The ubiquitous reimplementation of Cannabis as a renewable resource would usher in a third industrial revolution. Utilizing cannabis technologies such as Hempcrete, Cannabis-derived Graphene, and biodegradable cannabis-based plastics. The cultivation of Cannabis with no arbitrary cannabinoid cap or other trivial restrictions could result in hundreds of, if not thousands of tons of resin-rich flowers for use in pharmaceutical medications and other preparations. It would also easily provide more than enough material to fortify cereals, grains, and other food sources in the same way we already do with vitamins. This would go a long way to supplementing the endocannabinoid system of every single man, woman, and child in the country. It would also make pharmaceutical maintenance drugs and weak pharmaceutical-based cannabinoid-derived medications obsolete in the vast majority of cases.

The grey area created by the overly ambiguous language used in this debate is deliberately divisive. It is intended to promote distrust and cultivate disharmony and suspicion amongst advocates and activists. In reality there is no legalize vs. decriminalize, medical vs. recreational, grow your own vs. pharmaceutical medications.

In truth, these are arbitrary definitions and distinctions designed to dissuade debate, to derail any discussion, and demolish any attempts at opposing the current control paradigm. In reality, there is only the re-legalizing argument. Which to me is the reintroduction of cannabis as a resource with no arbitrary restrictions or ideological limitations.

They like to say “legalizing cannabis” as if it will be the first time cannabis has been legal when in reality prohibition is the blip.
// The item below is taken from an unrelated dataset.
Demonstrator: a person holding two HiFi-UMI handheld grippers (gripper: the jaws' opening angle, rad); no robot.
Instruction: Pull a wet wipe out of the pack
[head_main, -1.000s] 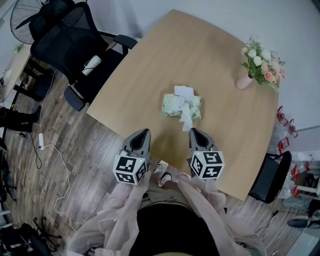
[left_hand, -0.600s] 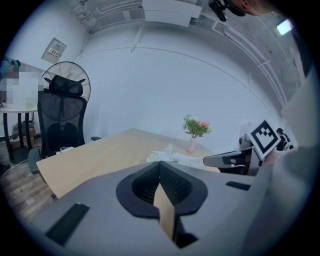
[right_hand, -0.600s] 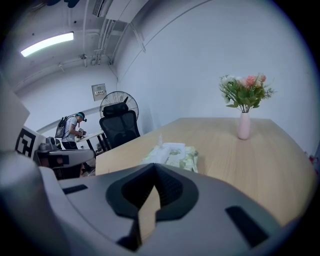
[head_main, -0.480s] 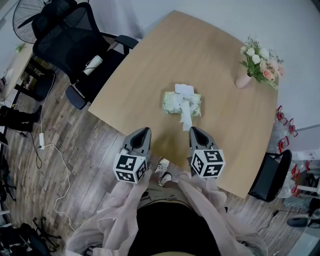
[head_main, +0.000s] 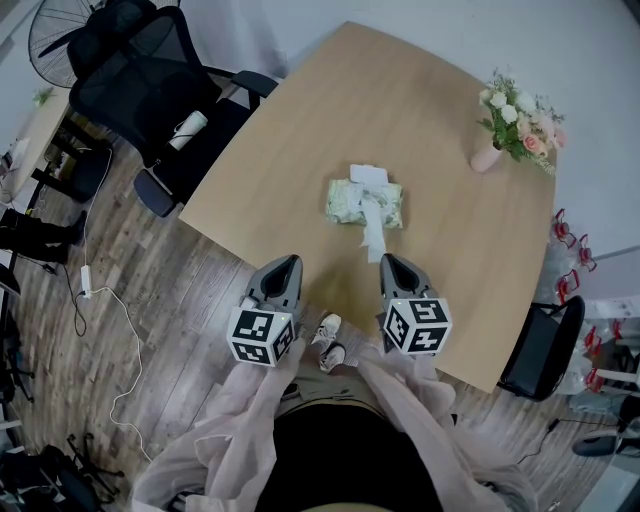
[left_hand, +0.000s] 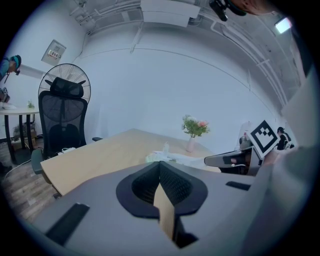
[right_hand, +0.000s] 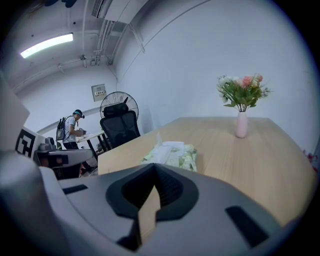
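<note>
- At the middle of the light wooden table (head_main: 430, 100) lies the wet wipe pack (head_main: 350, 203), pale green, flat on the top, with its white lid flap (head_main: 368, 176) turned open on the far side.
- From the pack's opening a white wet wipe (head_main: 373, 228) sticks out and trails over the pack's near edge onto the table, towards the person.
- Nearer the person than the pack, at the table's edge, the right gripper (head_main: 392, 263) points at the pack; its jaws are pressed together with nothing between them, and it is near the wipe's loose end but apart from it.
- Left of the pack and also nearer, the left gripper (head_main: 287, 263) hangs by the table's edge over the floor, jaws likewise clenched and empty, well apart from the pack.
- Right of the pack and further off, near the table's edge, a pink vase with flowers (head_main: 490, 158) stands upright.
- Left of the pack, off the table, a black office chair (head_main: 140, 80) stands on the wood-plank floor (head_main: 160, 300), with a standing fan (head_main: 50, 25) beyond it.
</note>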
Cannabis was legal for the entirety of human history until some racist and fascist policymakers and industrialists colluded and conspired on a campaign of propaganda, misinformation and reefer madness.

There are unfortunately those that profess to back the ubiquitous re-legalization of Cannabis but whose actions betray their intentions and show that their true loyalties are with the corporate vultures that are circling and just waiting to pick the carcass of reform clean and not with the community and culture that they claim to represent.

This is why we must always be aware of the intricacies and implications of the reforms we offer our support to and read the fine print of any campaigns that we rally behind. Whenever an alternative policy is put forward by any political party, NGO, or other body it must be intricately inspected to ensure that at the very least it decriminalizes all personal and social consumption and cultivation to guarantee that no one is ever again locked in a cage for the utilizing a plant that is less harmful than sugar.

Ultimately, any form of legalization without full decriminalization will only ever amount to a Prohibition-Lite policy. The way to finally deal with this mess is to re-legalize Cannabis as an industrial resource, as the oldest medicine, and as a far safer alternative intoxicant to alcohol.